▶ WORK REQUIRED:
In your copy, leave out the pictures; write out all the data exactly.

'''

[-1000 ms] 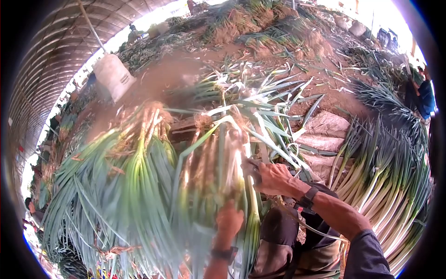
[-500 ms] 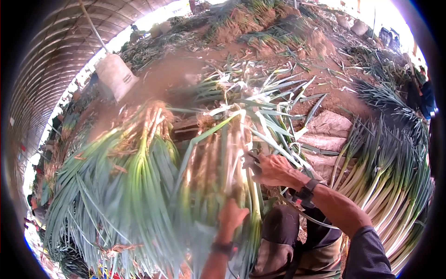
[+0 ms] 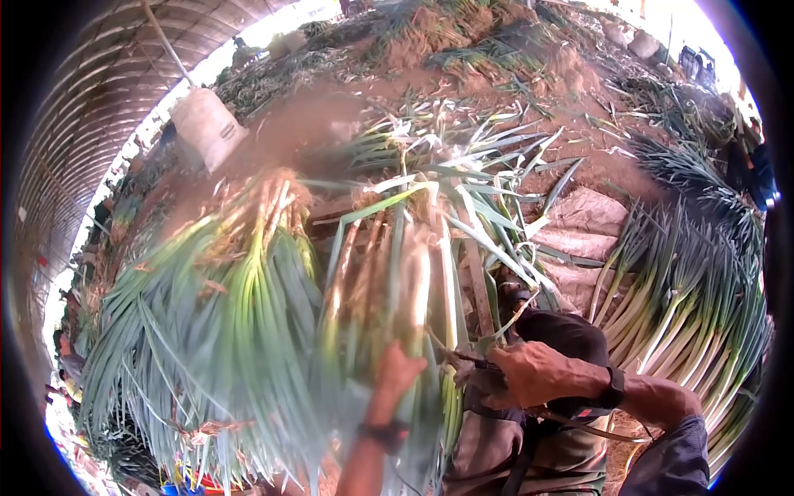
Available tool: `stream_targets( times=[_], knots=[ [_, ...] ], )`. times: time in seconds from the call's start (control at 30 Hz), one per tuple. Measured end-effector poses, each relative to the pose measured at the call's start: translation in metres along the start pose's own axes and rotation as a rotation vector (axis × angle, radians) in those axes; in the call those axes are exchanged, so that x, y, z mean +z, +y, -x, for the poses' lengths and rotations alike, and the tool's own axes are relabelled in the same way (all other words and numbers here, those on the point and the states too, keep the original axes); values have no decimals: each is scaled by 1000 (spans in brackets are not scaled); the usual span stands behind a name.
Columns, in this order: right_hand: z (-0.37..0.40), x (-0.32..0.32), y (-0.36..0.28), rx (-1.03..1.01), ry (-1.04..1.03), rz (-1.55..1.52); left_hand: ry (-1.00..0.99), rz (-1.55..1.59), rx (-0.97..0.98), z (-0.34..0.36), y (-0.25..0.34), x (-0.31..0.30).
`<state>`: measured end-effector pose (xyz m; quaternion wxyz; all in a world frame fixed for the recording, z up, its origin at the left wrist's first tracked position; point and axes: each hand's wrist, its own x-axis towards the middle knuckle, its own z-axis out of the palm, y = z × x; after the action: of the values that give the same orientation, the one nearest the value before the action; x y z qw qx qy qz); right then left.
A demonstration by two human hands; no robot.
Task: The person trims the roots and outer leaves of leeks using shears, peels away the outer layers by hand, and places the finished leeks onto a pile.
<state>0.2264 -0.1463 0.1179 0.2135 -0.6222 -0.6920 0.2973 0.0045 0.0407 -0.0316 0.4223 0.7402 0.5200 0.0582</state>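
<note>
My left hand (image 3: 398,374) is closed around spring onion stalks (image 3: 419,285) in the middle of the pile, roots pointing away from me. My right hand (image 3: 538,374) grips a dark blow gun (image 3: 475,361) above my knee. Its thin nozzle points left toward the stalks, and a hose (image 3: 583,426) trails below my wrist. Left of my hands lies a thick bunch of spring onions (image 3: 256,306) with long green leaves and soil-covered roots. The lower leaves near my left wrist are blurred.
Stripped spring onions with pale stems (image 3: 674,331) lie at the right beside a pale folded sack (image 3: 583,223). A full white sack (image 3: 207,128) stands at the back left. Leaf scraps litter the brown soil (image 3: 612,178). Several root-end bundles (image 3: 438,37) lie far back.
My right hand has moved down and right, bringing the blow gun from the upper stalks to above my knee. My left hand has shifted slightly up and left, still on the stalks.
</note>
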Motion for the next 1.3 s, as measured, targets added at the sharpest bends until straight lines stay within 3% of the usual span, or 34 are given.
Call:
stream_targets(
  times=[0.07, 0.17, 0.77, 0.93, 1.07, 1.27, 1.3],
  knots=[
    [7, 2, -8, -15, -21, 12, 27, 100, 34, -4, -24, 10],
    [13, 6, -13, 3, -111, 32, -23, 82, -61, 16, 12, -11],
    [21, 15, -27, 77, -291, 113, 91, 75, 47, 16, 0, -11],
    [15, 25, -14, 63, -164, 177, 168, 125, 59, 3, -27, 2],
    [1, 27, 1, 51, -86, 204, 166, 268, 33, 18, -5, -5],
    [-35, 10, 4, 229, -106, 193, 274, 0, 333, -2, -61, 32],
    [-43, 7, 5, 242, -106, 200, 162, 46, 211, 11, -40, 22]
  ],
)
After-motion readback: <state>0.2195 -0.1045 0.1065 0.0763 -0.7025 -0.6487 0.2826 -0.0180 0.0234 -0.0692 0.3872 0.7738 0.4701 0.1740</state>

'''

▶ ANSWER TO THIS PROBLEM:
[-1000 ms] 
[-500 ms] 
[+0 ms] 
Available tool: `stream_targets( times=[_], knots=[ [_, ...] ], )`. times: time in seconds from the call's start (control at 30 Hz), one per tuple. Measured end-effector poses, each relative to the pose measured at the call's start: translation in metres along the start pose's own axes and rotation as a rotation vector (axis × angle, radians) in those axes; in the call those axes are exchanged, so that x, y, z mean +z, +y, -x, for the poses' lengths and rotations alike, and the tool's own axes are relabelled in the same way (all other words and numbers here, those on the point and the states too, keep the original axes); values have no decimals: each is scaled by 1000 (spans in brackets are not scaled); the usual span stands behind a name.
Columns, in this order: right_hand: z (-0.37..0.40), x (-0.32..0.32), y (-0.36..0.28), rx (-1.03..1.01), ry (-1.04..1.03), rz (-1.55..1.52); left_hand: ry (-1.00..0.99), rz (-1.55..1.59), rx (-0.97..0.98), z (-0.34..0.36), y (-0.25..0.34), x (-0.31..0.30).
`<state>`: measured end-effector pose (xyz m; quaternion wxyz; all in a world frame fixed for the recording, z up, its origin at the left wrist's first tracked position; point and axes: each hand's wrist, its own x-axis towards the middle knuckle, its own z-axis out of the palm, y = z × x; after the action: of the values that give the same orientation, the one nearest the value before the action; x y z qw qx qy qz); right then left.
A demonstration by two human hands; no robot.
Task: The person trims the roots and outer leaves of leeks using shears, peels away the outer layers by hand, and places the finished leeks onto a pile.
<state>0.2264 -0.1463 0.1179 0.2135 -0.6222 -0.6920 0.2973 0.0045 0.0407 -0.0316 0.4223 0.7402 0.5200 0.0582</state>
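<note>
My left hand (image 3: 398,374) is closed around spring onion stalks (image 3: 419,285) in the middle of the pile, roots pointing away from me. My right hand (image 3: 538,374) grips a dark blow gun (image 3: 475,361) above my knee. Its thin nozzle points left toward the stalks, and a hose (image 3: 583,426) trails below my wrist. Left of my hands lies a thick bunch of spring onions (image 3: 256,306) with long green leaves and soil-covered roots. The lower leaves near my left wrist are blurred.
Stripped spring onions with pale stems (image 3: 674,331) lie at the right beside a pale folded sack (image 3: 583,223). A full white sack (image 3: 207,128) stands at the back left. Leaf scraps litter the brown soil (image 3: 612,178). Several root-end bundles (image 3: 438,37) lie far back.
My right hand has moved down and right, bringing the blow gun from the upper stalks to above my knee. My left hand has shifted slightly up and left, still on the stalks.
</note>
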Motion for the next 1.3 s, as measured, targets added at the sharpest bends until straight lines stay within 3% of the usual span, or 34 are given.
Call:
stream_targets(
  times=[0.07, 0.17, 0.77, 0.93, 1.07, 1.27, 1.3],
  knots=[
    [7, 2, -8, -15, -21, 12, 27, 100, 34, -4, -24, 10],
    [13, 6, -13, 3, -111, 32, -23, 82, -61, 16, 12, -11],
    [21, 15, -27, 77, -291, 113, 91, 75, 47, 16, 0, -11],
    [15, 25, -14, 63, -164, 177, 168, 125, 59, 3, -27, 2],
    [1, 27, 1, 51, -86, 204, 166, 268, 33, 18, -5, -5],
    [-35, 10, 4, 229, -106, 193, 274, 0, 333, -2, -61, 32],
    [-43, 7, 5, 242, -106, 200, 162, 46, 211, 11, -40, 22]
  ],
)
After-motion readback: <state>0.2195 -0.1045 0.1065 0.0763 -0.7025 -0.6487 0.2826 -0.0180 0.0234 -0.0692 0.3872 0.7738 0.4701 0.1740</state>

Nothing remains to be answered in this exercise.